The trend is said to have started last year when media mogul Rupert Murdoch split his News Corp empire into two segments: media-entertainment and publishing.
In the face of a wave of American print newspapers being separated from their parent companies, Mr. Mark Jurkowitz, deputy director of the Pew Research Center's Journalism Project, said that this action is like "children being thrown out of the house by their parents."
During the period when newspapers brought huge profits, media companies quickly "grabbed" this segment.
But now, other areas of media, such as television, dominate the profits of media companies. Mr. Jurkowitz also said that “the market doesn’t seem to care much about the future of print anymore.”
Although many print newspapers still generate an average profit margin of about 16% (higher than Walmart or Amazon), in recent years, digital news has gradually replaced the once-dominant print press, says media consultant Alan Mutter.
Mr.

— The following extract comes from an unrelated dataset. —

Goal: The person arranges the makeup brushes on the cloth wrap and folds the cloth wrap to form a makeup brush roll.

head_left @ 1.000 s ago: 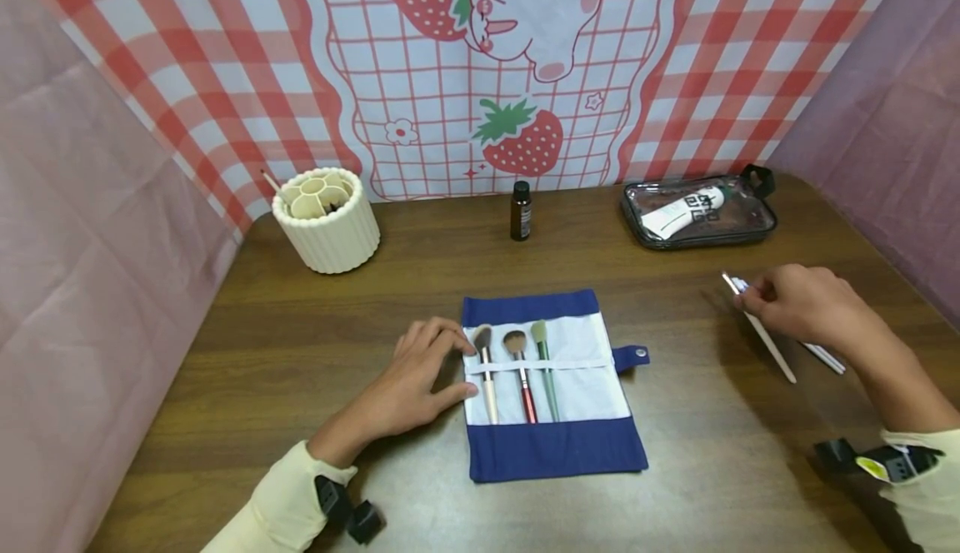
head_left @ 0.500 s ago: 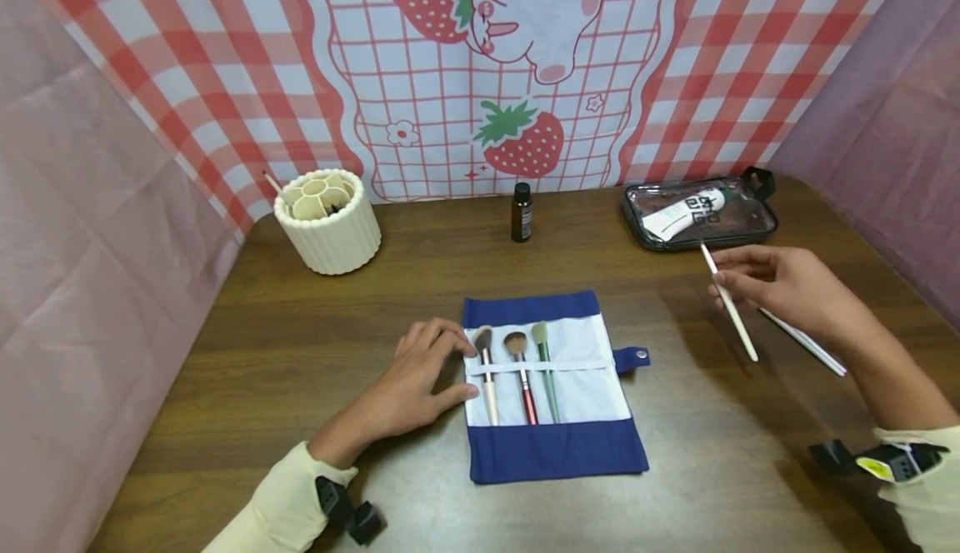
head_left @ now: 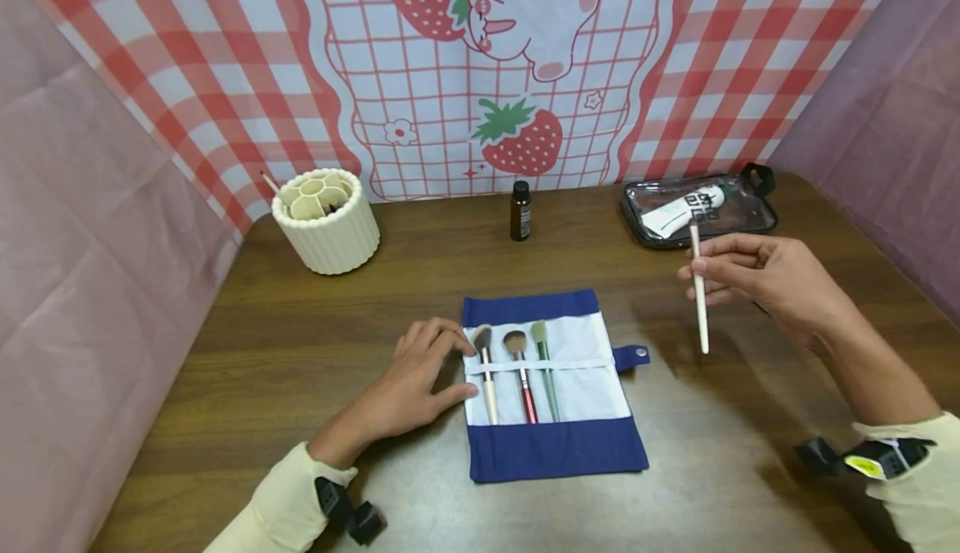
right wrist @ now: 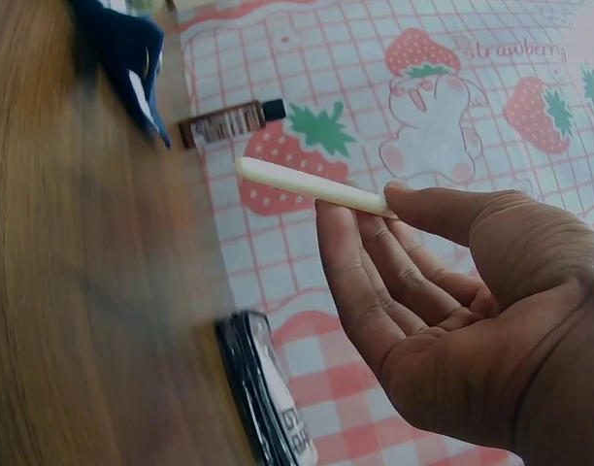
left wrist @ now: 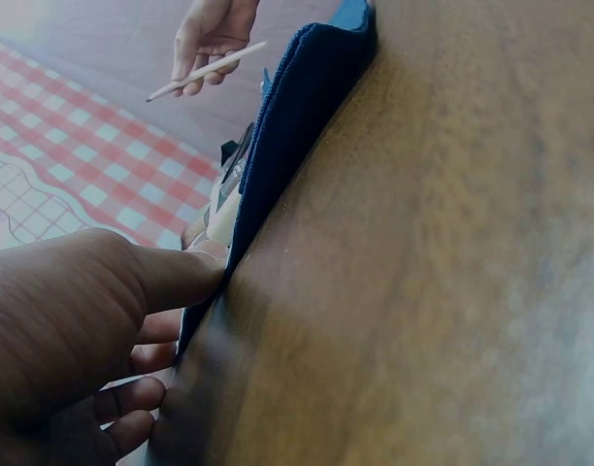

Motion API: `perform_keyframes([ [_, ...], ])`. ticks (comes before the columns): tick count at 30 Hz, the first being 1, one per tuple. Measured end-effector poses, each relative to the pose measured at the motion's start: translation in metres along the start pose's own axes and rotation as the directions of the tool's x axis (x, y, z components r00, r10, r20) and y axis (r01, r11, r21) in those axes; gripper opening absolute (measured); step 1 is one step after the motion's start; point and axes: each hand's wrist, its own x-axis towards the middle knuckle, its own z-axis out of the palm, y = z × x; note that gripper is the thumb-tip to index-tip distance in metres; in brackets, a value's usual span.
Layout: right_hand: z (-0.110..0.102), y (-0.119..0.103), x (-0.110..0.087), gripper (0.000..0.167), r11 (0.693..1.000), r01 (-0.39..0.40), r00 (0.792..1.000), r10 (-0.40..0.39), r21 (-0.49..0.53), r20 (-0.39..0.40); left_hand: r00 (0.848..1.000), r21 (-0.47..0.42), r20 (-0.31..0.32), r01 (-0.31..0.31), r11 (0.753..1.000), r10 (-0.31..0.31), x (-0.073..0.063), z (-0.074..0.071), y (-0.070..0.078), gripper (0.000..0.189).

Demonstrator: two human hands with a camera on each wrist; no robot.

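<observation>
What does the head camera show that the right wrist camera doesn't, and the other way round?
Only the head view: the left hand, the cream ribbed holder and the red-handled brush.
Only the right wrist view: the printed word "strawberry".
Both: the right hand pinching a pale stick, the brown bottle and part or all of the blue roll.

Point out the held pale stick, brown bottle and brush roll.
Held pale stick (head_left: 701, 301), head view: lower shaft.
Brown bottle (head_left: 520, 217), head view: body middle.
Brush roll (head_left: 558, 451), head view: navy lower flap.

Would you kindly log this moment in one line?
left hand: touches brush roll edge | right hand: pinches pale stick, aloft | brush roll: open, three brushes inside
</observation>
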Motion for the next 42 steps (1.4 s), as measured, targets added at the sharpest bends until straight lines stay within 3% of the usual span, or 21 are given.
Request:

Mutter said that newspapers are increasingly dependent on technology giants like Google, Facebook and Twitter to generate traffic, the lifeblood of media corporations.
Dan Kennedy, a journalism professor at Northeastern University, said the newspaper industry is recovering from the negative impact of previous separation deals.
Mr. Kennedy commented that the newspaper industry's profits are still quite stable, and if owned by private businesses without debt, there will certainly be newspapers that "do" well.
Some analysts say the breakup of large media conglomerates could force publishers to find ways to connect with readers online.
The real problem with the newspaper industry, according to Mr. Jurkowitz, is not dealing with a “dead branch,” but rather the failure to monetize digital media today.
The newspaper industry is closely watching the efforts of newspapers like the New York Times — which is experimenting with new digital access plans — and the Washington Post — which under new owner Jeff Bezos has raised online readership to record highs.
Professor Kennedy argues that while print newspapers can be profitable and an important part of the community, they still cannot meet Wall Street's expectations for growth.
However, Mr Kennedy also stressed that private owners could still continue to grow their businesses and that print newspapers needed to invest significantly to transition to digital technology in the coming years.
Peter Copeland, a former editor of Scripps Howard News Service and now a media consultant, said separating newspapers from their multimedia parent companies is a logical and generally positive trend for newspapers.
He stressed that it would be better for print and television to be separate, as they never go together and are very different businesses.
“I think print is entering a new era,” he said. “It’s not the end, it’s just a phase in the life cycle of print.”